Can the severity of a person’s allergic reactions to food be predicted from his or her previous reactions?

No. Someone whose reactions have been mild in the past may suddenly experience severe reactions that could be deadly.

Why are food allergies increasing?

The Centers for Disease Control and Prevention have reported a 50 percent increase in the number of children with food allergies since the late 1990s. Many theories have been suggested as to why the number of people with food allergies is growing, but scientific research has not yet found the cause.

Is there a cure for food allergy?

Not yet. Strict avoidance of the food allergen is the only way to prevent a reaction and an epinephrine auto-injector is the only medicine to stop a severe reaction called anaphylaxis.

Can a person outgrow their food allergies?

Peanut, tree nut, fish and shellfish allergies usually are lifelong. Milk, egg, wheat and soy allergies usually begin in childhood and eventually may be outgrown.

If I think I or my child has outgrown an allergy to a food, is it okay to try a small amount of that food?

No. Only your allergist can test for this.

Understanding Food Labels

Read every food label, every time. It is best to always double and triple check the ingredients just to be on the safe side. Pre-packaged foods are required to list any of the top 9 allergens if they are in the ingredients. “Manufacturers have two options to indicate a major food allergen on product labels. The first option is to list the allergen in parentheses after the ingredient. The second option is to list the allergen at the end of the ingredient list. Often this “Contains” statement is bolded. See the box below for examples of these two options.”

Important to note, manufacturers are not required to say “contains” allergens can simply be included in the ingredients as seen in the first example.

Precautionary Labeling

The other type of labeling you will find on many packaged food products is precautionary labeling. “Most allergists recommend avoiding these products. Studies have shown that some of the products actually do contain allergens in amounts significant enough to cause an allergic reaction.”

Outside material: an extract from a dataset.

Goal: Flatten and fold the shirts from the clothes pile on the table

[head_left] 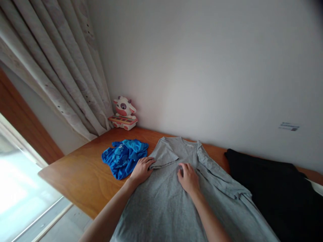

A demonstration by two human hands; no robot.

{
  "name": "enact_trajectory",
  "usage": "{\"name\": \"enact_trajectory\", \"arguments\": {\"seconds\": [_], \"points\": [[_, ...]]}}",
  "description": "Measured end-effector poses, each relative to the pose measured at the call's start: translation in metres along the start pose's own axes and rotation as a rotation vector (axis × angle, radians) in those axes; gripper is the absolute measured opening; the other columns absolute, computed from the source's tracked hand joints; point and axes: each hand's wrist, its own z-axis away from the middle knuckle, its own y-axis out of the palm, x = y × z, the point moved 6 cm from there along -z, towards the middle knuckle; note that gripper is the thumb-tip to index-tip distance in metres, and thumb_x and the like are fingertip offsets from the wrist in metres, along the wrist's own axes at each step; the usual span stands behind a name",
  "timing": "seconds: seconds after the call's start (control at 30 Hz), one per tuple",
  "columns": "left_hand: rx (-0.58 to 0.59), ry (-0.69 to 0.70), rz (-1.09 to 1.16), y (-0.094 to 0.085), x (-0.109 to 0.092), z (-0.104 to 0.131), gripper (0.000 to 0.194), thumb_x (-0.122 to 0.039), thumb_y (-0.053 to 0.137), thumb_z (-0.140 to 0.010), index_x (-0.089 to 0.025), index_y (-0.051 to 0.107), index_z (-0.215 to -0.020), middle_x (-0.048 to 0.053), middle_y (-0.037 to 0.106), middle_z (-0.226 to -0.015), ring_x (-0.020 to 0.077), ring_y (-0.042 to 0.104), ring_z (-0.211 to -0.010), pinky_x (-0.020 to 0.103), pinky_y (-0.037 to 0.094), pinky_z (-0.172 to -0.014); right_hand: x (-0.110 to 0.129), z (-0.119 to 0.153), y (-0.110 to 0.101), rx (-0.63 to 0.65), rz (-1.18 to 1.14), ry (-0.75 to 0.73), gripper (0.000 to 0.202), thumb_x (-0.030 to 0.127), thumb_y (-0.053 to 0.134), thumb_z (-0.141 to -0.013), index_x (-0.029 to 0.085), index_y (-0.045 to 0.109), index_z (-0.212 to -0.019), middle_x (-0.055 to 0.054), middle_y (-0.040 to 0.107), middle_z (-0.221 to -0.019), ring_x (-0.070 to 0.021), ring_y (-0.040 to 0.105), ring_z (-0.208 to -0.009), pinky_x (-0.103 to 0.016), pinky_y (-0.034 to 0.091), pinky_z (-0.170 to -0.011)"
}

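A grey T-shirt (166, 201) lies spread on the wooden table, its neckline toward the wall. Its left sleeve (164, 154) is folded inward over the body, while the right side is bunched in a wrinkled fold (219, 176). My left hand (142, 169) rests at the shirt's left edge, fingers laid over the end of the folded sleeve. On the chest fabric, just below that sleeve's tip, sits my right hand (188, 178), fingers bent and thumb apart from them. Beyond my left hand is a crumpled blue patterned garment (124, 156).
A cow-shaped toy piano (123, 114) stands in the far corner by the curtain (58, 67). Black folded cloth (275, 188) lies at the right. The wooden table (83, 171) ends at the left near a bright window; a wall (202, 67) closes the back.
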Motion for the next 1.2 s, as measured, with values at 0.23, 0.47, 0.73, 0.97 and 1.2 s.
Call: {"name": "enact_trajectory", "arguments": {"seconds": [0.23,0.47,0.73,0.97,1.2], "points": [[-0.017,-0.118,-0.164,-0.004,-0.002,0.001,0.035,-0.023,0.064,-0.086,-0.024,0.069,-0.12,0.011,0.062,-0.12,0.0294,0.056,-0.113,0.044,0.047,-0.1,0.028,0.005,-0.007,0.192,0.164,0.03,0.031,0.021,0.045,-0.096,0.017,0.066,-0.119,-0.014,0.065,-0.12,-0.0244,0.061,-0.109,-0.034,0.045,-0.095],[-0.007,-0.202,-0.164,0.014,-0.014,0.026,0.036,-0.026,0.047,-0.098,-0.021,0.065,-0.129,0.015,0.059,-0.131,0.0317,0.053,-0.121,0.048,0.044,-0.103,0.031,0.074,-0.017,0.394,0.228,0.324,0.068,0.063,0.036,-0.097,0.024,0.046,-0.151,-0.026,0.039,-0.155,-0.0495,0.035,-0.141,-0.079,0.03,-0.097],[-0.031,-0.214,-0.124,0.024,-0.008,0.011,0.038,-0.027,0.046,-0.099,-0.023,0.066,-0.132,0.012,0.059,-0.142,0.0301,0.049,-0.132,0.046,0.039,-0.113,0.009,0.068,-0.007,0.393,0.316,0.256,0.075,0.072,0.025,-0.096,0.032,0.028,-0.159,-0.016,0.017,-0.168,-0.0461,0.011,-0.152,-0.085,0.009,-0.103],[-0.052,-0.209,-0.076,0.031,0.003,-0.013,0.036,-0.024,0.047,-0.098,-0.018,0.069,-0.126,0.014,0.061,-0.139,0.0292,0.052,-0.129,0.044,0.042,-0.11,-0.006,0.046,-0.003,0.393,0.328,0.227,0.077,0.075,0.023,-0.094,0.034,0.027,-0.159,-0.015,0.018,-0.168,-0.0431,0.012,-0.153,-0.082,0.007,-0.106],[-0.107,-0.152,-0.049,0.024,-0.005,-0.006,0.034,-0.018,0.044,-0.098,-0.019,0.072,-0.117,0.011,0.068,-0.121,0.0237,0.059,-0.116,0.038,0.043,-0.109,-0.01,0.047,-0.004,0.379,0.33,0.23,0.075,0.073,0.022,-0.096,0.034,0.028,-0.159,-0.012,0.019,-0.168,-0.0394,0.012,-0.153,-0.079,0.008,-0.109]]}}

Food Allergies in Daycares, Preschools, and Schools

Managing food allergies requires a partnership between families, health care providers, and schools

25% of first food allergic reactions happen in schools

64% of allergic reactions that occur in school settings happen in daycares or preschools

“It is common for food-allergic children to experience allergic reactions in schools and preschools. Every effort should be made to prevent, recognize, and appropriately treat food-allergic reactions in schools.”

What Teachers Can Do

“The best strategy is to help students with allergies avoid the foods and drinks that they are allergic to. Be sure to read the ingredients on food labels and don’t allow food in your classroom if it might cause problems. Students with food allergies may be bullied because of their allergies. Help other students understand the special precautions required due to food allergies. Students at risk for food allergies must have a plan for handling emergencies. Make sure you, the students, parents, and school nurse all know where the epinephrine auto-injector is stored and how your student will get it quickly if needed.”